Le membre du bureau exécutif de l’Institut arabe des chefs d’entreprises (IACE), Nafaâ Ennaifer, est revenu, jeudi 28 avril 2022, sur l’étiolement du tissu industriel tunisien. Invité de Wassim Ben Larbi dans l’émission Expresso sur les ondes d’Express FM, il a avancé que l’exercice de l’industrie était devenu difficile notant que le climat général n’encourage guère cette activité.
« Il est plus facile aujourd’hui d’ouvrir un entrepôt, importer des produits et les commercialiser que d’installer des machines, engager de la main d’œuvre et produire. Nous faisons face à plusieurs problèmes, la hausse des coûts (de production), les risques d’impayés… », a-t-il déclaré notant que les industriels ont perdu de leur compétitivité face à un marché inondé par les produits issus de l’importation anarchique.

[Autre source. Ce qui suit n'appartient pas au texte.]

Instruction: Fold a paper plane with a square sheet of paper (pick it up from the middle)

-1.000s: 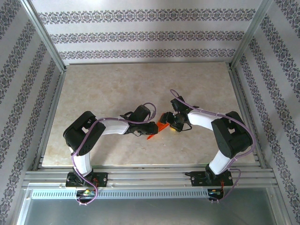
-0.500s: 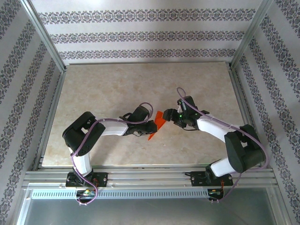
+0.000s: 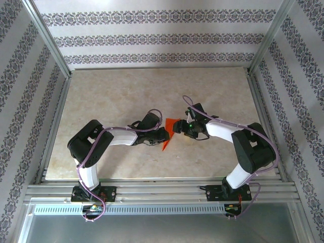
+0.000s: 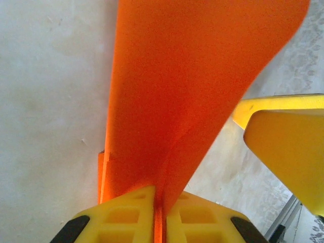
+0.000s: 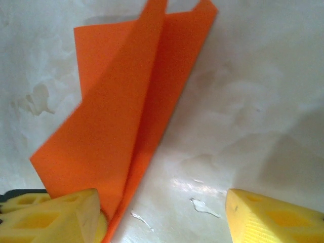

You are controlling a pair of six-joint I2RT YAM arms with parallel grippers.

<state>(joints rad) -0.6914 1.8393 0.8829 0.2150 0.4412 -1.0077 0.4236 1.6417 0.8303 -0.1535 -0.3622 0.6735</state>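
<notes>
Left wrist view: thin, floppy orange-red folded paper sheet point(image 4: 192, 91) stands mid beige table point(image 3: 126, 96), pinched at its crease by the left gripper point(image 4: 158, 215); right gripper point(image 5: 167, 212) gapes wide at its three o'clock; a free flap edge looks the likeliest hold.

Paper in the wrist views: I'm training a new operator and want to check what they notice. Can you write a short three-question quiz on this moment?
1. True or false: the paper lies as a flat, unfolded square on the table.
2. The left gripper is: A) open, B) shut on the paper, C) shut on nothing.
3. Fill in: the right gripper has its jaws ____.
Key: 1 false, it is folded; 2 B; 3 open.
</notes>
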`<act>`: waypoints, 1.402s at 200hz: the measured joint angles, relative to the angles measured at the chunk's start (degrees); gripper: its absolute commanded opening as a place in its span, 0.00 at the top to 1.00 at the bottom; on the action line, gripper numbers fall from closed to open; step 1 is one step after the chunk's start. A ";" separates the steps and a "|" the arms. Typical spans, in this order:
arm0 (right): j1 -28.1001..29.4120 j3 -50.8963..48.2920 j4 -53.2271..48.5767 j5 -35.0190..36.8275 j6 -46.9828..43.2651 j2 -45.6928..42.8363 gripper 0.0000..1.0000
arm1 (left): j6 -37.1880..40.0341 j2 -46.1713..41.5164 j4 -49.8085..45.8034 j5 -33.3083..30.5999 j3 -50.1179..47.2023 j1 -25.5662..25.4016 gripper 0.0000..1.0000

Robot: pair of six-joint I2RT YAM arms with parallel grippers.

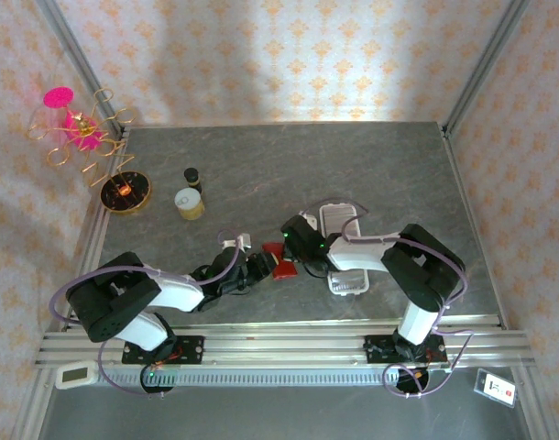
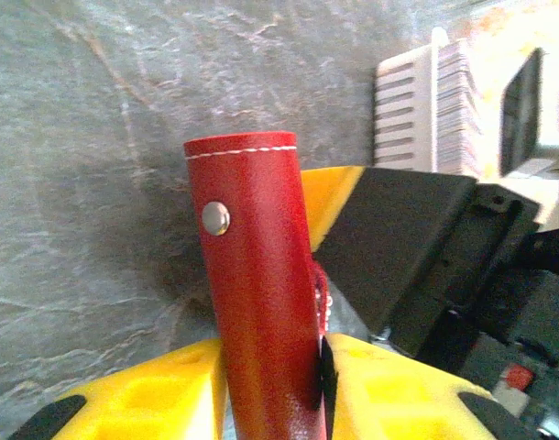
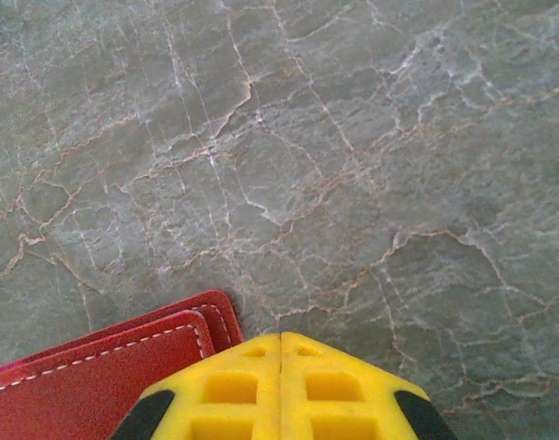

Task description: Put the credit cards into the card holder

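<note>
Both arms are bent inward over the grey marbled surface (image 1: pixel 261 165). The strap of the small red leather-like card holder (image 2: pixel 257 275) is clamped in the left tool (image 2: pixel 270 385); the right tool (image 3: pixel 281 385) is pressed together. Pale credit cards (image 2: pixel 458 110) are stacked in a white tray (image 2: pixel 403 105) at the strap's 1 o'clock

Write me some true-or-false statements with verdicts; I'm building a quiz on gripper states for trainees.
1. The left gripper clamps the red card holder. True.
2. The right gripper stands wide open. False: it is fully shut.
3. The card holder's metal snap faces the left wrist camera. True.
4. The table is bare wood. False: it is grey, veined stone.
</note>
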 measured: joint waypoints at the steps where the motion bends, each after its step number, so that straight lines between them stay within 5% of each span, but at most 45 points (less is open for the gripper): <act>1: 0.00 -0.02 0.00 -0.04 0.02 -0.04 1.00 | -0.11 0.00 0.15 0.00 -0.04 0.00 0.77; 34: 0.00 -1.11 0.07 -0.39 0.79 -1.68 1.00 | -0.63 0.00 3.28 0.68 -0.37 0.00 0.94; 82: 0.07 -2.40 0.09 -0.79 0.98 -7.41 1.00 | 2.51 -4.83 -0.98 -0.28 -0.22 0.00 1.00; 155: 1.73 -3.82 1.38 -2.16 -2.60 -26.18 0.57 | 18.12 -27.23 -23.12 -13.27 5.33 -0.59 1.00; 280: 3.02 2.19 2.58 -7.19 -3.06 -22.29 0.54 | 25.42 -35.08 -21.20 -9.44 4.57 -0.81 1.00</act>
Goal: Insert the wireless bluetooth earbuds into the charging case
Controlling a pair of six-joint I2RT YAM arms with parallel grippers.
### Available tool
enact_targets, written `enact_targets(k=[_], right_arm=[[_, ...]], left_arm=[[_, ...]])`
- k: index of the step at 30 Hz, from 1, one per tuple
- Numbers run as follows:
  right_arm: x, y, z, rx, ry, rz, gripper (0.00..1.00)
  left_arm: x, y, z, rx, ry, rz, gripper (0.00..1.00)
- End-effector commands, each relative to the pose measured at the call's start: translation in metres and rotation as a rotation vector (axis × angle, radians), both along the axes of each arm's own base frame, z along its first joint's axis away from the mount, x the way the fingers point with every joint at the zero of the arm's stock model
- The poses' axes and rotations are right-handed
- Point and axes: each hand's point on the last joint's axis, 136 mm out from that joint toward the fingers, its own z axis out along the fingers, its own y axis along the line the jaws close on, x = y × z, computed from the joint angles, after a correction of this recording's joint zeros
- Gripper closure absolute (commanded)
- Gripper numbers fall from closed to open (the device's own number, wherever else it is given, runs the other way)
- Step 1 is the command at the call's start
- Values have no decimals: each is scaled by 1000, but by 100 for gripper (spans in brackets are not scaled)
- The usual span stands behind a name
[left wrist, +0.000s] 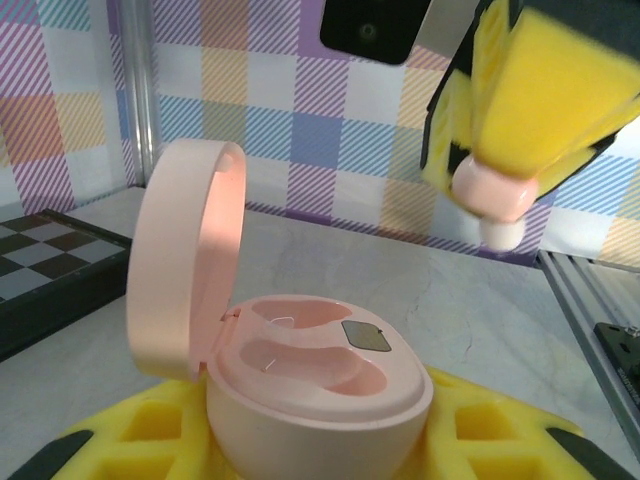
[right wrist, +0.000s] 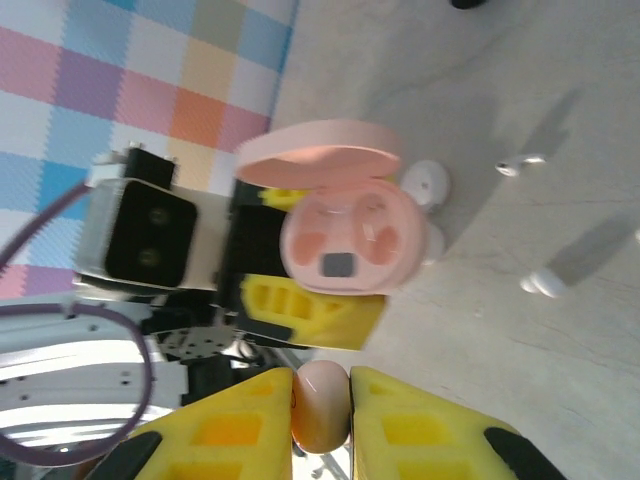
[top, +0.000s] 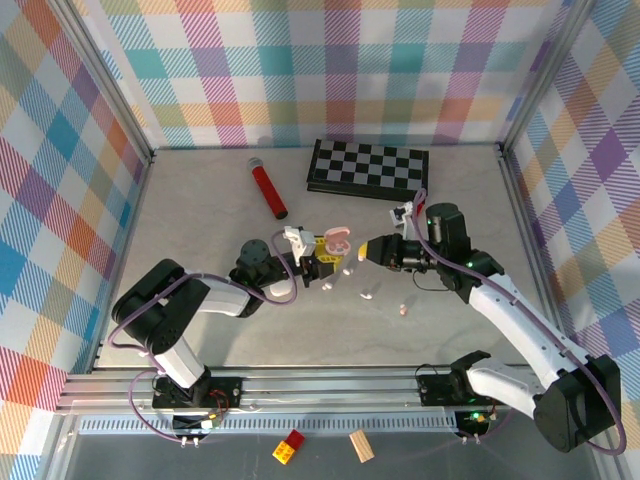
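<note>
**Figure.** Two hands meeting above the bench.

**(a)** The left hand is clamped on the lower body of the pink charging case, with one yellow pad on either side. The case stands upright between the pads. Its lid is swung open on the hinge, and two moulded wells face upward.

**(b)** The right hand is closed on a pinkish earbud, pinched between its yellow pads with the rounded end protruding past the fingertips. The earbud hangs just beyond and above the left hand, near the open case but apart from it (the left wrist view shows a clear gap).

**(c)** Loose earbuds lie on the bench below the two hands, on the side toward the arm bases. Two white ones appear in the right wrist view, beside the case.

**(d)** A chessboard and a red cylinder lie well apart from both hands, on the far side.
</note>
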Motion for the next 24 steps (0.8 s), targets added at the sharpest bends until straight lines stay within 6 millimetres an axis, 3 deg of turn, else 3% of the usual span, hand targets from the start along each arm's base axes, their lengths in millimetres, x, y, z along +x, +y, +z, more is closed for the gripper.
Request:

Il a souligné, dans ce sens, que perdre son tissu industriel impliquerait pour un Etat la perte de son indépendance. « On ne peut parler de compétitivité alors que les entreprises vivent dans le flou et croulent sous le poids des coûts de production, de logistique et des impôts », a-t-il indiqué rappelant que durant la crise Covid-19, les entreprises tunisiennes n’ont eu que des miettes en comparaison avec ce qu’autres entreprises étrangères ont eu de leurs gouvernements.
M. Ennaifer a dénoncé, dans ce contexte, l’absence de stratégie et de politique nationale visant à tisser des partenariats avec les entreprises publiques pour appuyer la production locale. « L’Etat devrait faire face à cette destruction orchestrée de l’industrie tunisienne en mettant un terme à l’inondation du marché, les prix cassés et le dumping monétaire », a-t-il martelé ajoutant que le pays avait perdu tous ses marchés face à la Turquie.
N.J.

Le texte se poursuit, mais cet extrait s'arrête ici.